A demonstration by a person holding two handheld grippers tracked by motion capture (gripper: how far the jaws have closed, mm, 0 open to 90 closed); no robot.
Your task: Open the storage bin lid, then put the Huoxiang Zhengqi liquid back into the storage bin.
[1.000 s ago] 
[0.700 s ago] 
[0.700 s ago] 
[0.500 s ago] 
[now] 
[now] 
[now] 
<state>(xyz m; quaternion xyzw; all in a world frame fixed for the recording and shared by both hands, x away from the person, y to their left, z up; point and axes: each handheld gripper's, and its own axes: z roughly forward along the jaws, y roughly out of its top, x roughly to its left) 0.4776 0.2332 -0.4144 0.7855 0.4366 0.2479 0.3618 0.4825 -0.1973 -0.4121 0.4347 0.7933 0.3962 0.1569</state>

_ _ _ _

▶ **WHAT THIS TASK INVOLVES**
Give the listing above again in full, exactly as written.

▶ **RESPONSE TO THE TASK**
A demonstration by a person holding two handheld grippers tracked by motion capture (gripper: how far the jaws have closed, mm, 0 open to 90 closed); no robot.
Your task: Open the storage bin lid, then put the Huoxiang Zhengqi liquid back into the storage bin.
[1.000 s ago] 
[0.700 s ago] 
[0.700 s ago] 
[0.500 s ago] 
[now] 
[now] 
[now] 
<state>(xyz m; quaternion xyzw; all in a world frame fixed for the recording and shared by both hands, x away from the person, y to their left, z up; point and axes: each handheld gripper's, and its own axes: z roughly forward along the jaws, y roughly out of its top, x roughly to its left) 0.4776 0.2332 -0.4144 0.7855 0.4366 0.2479 0.3618 0.4825 -0.1973 -0.4121 0.4347 0.7933 0.3962 0.1569</state>

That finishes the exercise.